• [Data excerpt]:

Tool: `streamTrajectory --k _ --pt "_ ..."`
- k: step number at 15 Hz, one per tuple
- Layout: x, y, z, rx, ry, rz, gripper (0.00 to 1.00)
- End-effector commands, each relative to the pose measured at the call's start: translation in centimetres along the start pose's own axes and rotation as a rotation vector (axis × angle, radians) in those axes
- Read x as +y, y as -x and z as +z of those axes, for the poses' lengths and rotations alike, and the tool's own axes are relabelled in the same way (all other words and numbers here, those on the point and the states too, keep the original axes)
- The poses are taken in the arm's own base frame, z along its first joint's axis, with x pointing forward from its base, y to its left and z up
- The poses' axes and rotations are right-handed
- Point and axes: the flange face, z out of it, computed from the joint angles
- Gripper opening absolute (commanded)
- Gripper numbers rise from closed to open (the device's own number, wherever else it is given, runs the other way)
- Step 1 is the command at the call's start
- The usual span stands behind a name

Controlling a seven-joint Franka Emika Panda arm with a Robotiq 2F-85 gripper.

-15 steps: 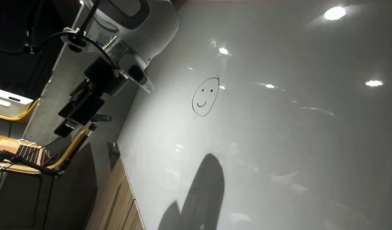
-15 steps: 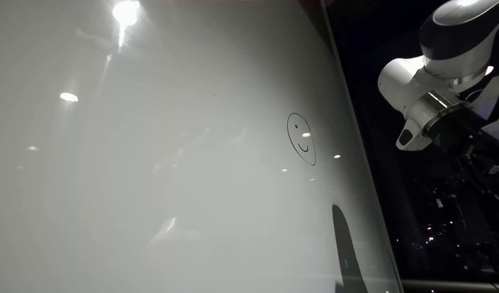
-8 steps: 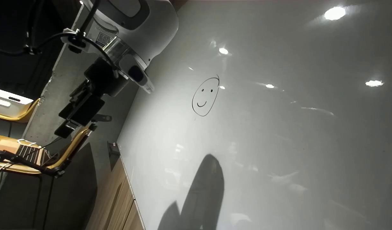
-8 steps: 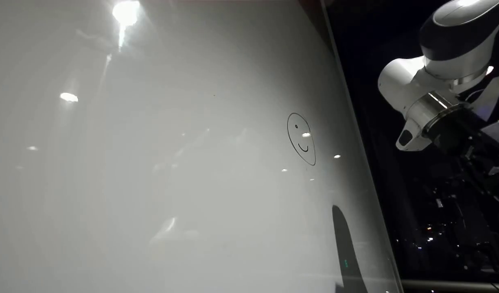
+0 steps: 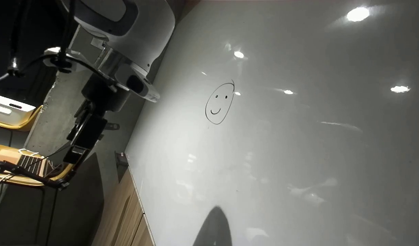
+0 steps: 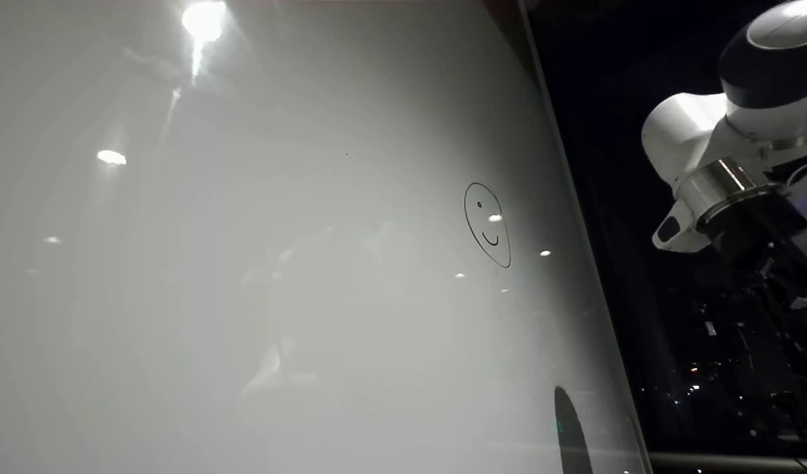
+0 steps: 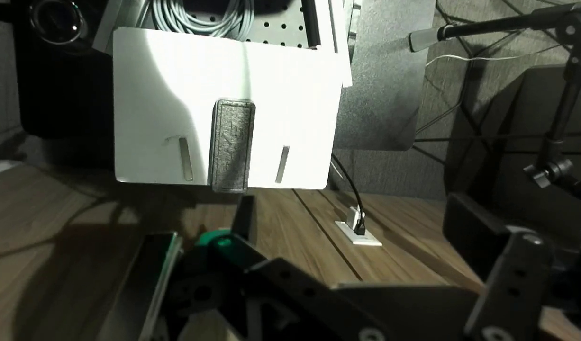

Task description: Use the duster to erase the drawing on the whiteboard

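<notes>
In the wrist view, we are seeing the gripper [image 7: 359,225] with its fingers spread wide and nothing between them, which we are reading as readiness for a pick. The duster [image 7: 232,144] is lying flat on a white panel [image 7: 295,113], beyond the fingers and untouched. Its near end is reaching the panel's nearer edge, perhaps slightly past it, and its long sides are running toward the gripper; we are guessing that it is lying this way to offer its narrow width for pinching. It is lining up with one finger rather than with the gap, so the pick is probably calling for a sideways shift first.

In an exterior view, we are finding the arm [image 5: 144,37] holding the gripper tilted downward, away from the whiteboard [image 5: 298,143], presumably because fetching the duster is coming before any wiping. The drawing [image 5: 219,103] is showing whole on the whiteboard, so the erasing is not yet begun.

In an exterior view, we are seeing the drawing's outline complete too, with a light reflection [image 6: 495,218] sitting where we are expecting one eye. The gripper is blending into the darkness here, and we are not able to tell how its jaws are standing.
</notes>
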Motion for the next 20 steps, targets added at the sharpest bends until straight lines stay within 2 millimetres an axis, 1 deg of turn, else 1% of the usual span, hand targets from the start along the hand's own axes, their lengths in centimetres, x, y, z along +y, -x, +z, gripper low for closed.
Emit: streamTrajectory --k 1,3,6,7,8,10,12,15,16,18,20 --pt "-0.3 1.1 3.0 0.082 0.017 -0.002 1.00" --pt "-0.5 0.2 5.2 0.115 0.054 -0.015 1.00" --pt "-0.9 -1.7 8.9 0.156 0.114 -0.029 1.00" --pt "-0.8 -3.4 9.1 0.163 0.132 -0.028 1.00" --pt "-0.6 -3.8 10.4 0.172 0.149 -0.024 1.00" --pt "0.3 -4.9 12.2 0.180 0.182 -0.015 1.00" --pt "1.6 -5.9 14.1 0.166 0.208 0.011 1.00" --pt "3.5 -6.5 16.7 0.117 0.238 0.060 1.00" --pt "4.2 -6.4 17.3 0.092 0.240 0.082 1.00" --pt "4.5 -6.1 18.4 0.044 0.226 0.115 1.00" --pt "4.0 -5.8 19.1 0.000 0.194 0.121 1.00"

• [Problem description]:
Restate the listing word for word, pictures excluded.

• [Exercise output]:
Tool: `streamTrajectory --k _ --pt "_ ..."`
- k: step number at 15 Hz, one per tuple
- Layout: x, y, z, rx, ry, rz, gripper (0.00 to 1.00)
- End-effector commands, each relative to the pose measured at the call's start: translation in centimetres along the start pose's own axes and rotation as a rotation vector (axis × angle, radians) in those axes
- Read x as +y, y as -x and z as +z of those axes, for the poses' lengths and rotations alike, and the tool's own axes are relabelled in the same way (all other words and numbers here, those on the point and the states too, keep the original axes)
- The poses are taken in the arm's own base frame, z along its first joint's axis, with x pointing forward from its base, y to its left and z up
- The poses' axes and rotations are right-handed
- Point and axes: the flange face, z out of it, computed from the joint angles
- Gripper opening absolute (commanded)
- Gripper numbers rise from closed to open (the device's own number, wherever else it is given, runs the other way)
- Step 1 is the command at the call's start
- The usual span stands behind a name

Controlling a seven-joint Franka Emika Panda arm with a Robotiq 2F-85 gripper.

-15 steps: 
-15 steps: 
-8 steps: 
-8 steps: 
+0 steps: 
+0 steps: 
+0 steps: 

Task description: Use the duster to erase the drawing on the whiteboard

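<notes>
In the wrist view, we are seeing the gripper [image 7: 359,225] with its fingers spread wide and nothing between them, which we are reading as readiness for a pick. The duster [image 7: 232,144] is lying flat on a white panel [image 7: 295,113], beyond the fingers and untouched. Its near end is reaching the panel's nearer edge, perhaps slightly past it, and its long sides are running toward the gripper; we are guessing that it is lying this way to offer its narrow width for pinching. It is lining up with one finger rather than with the gap, so the pick is probably calling for a sideways shift first.

In an exterior view, we are finding the arm [image 5: 144,37] holding the gripper tilted downward, away from the whiteboard [image 5: 298,143], presumably because fetching the duster is coming before any wiping. The drawing [image 5: 219,103] is showing whole on the whiteboard, so the erasing is not yet begun.

In an exterior view, we are seeing the drawing's outline complete too, with a light reflection [image 6: 495,218] sitting where we are expecting one eye. The gripper is blending into the darkness here, and we are not able to tell how its jaws are standing.
</notes>
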Motion for the next 20 steps, targets added at the sharpest bends until straight lines stay within 2 millimetres an axis, 1 deg of turn, else 1% of the usual span, hand targets from the start along the hand's own axes, their lengths in centimetres, x, y, z along +y, -x, +z, gripper low for closed.
Emit: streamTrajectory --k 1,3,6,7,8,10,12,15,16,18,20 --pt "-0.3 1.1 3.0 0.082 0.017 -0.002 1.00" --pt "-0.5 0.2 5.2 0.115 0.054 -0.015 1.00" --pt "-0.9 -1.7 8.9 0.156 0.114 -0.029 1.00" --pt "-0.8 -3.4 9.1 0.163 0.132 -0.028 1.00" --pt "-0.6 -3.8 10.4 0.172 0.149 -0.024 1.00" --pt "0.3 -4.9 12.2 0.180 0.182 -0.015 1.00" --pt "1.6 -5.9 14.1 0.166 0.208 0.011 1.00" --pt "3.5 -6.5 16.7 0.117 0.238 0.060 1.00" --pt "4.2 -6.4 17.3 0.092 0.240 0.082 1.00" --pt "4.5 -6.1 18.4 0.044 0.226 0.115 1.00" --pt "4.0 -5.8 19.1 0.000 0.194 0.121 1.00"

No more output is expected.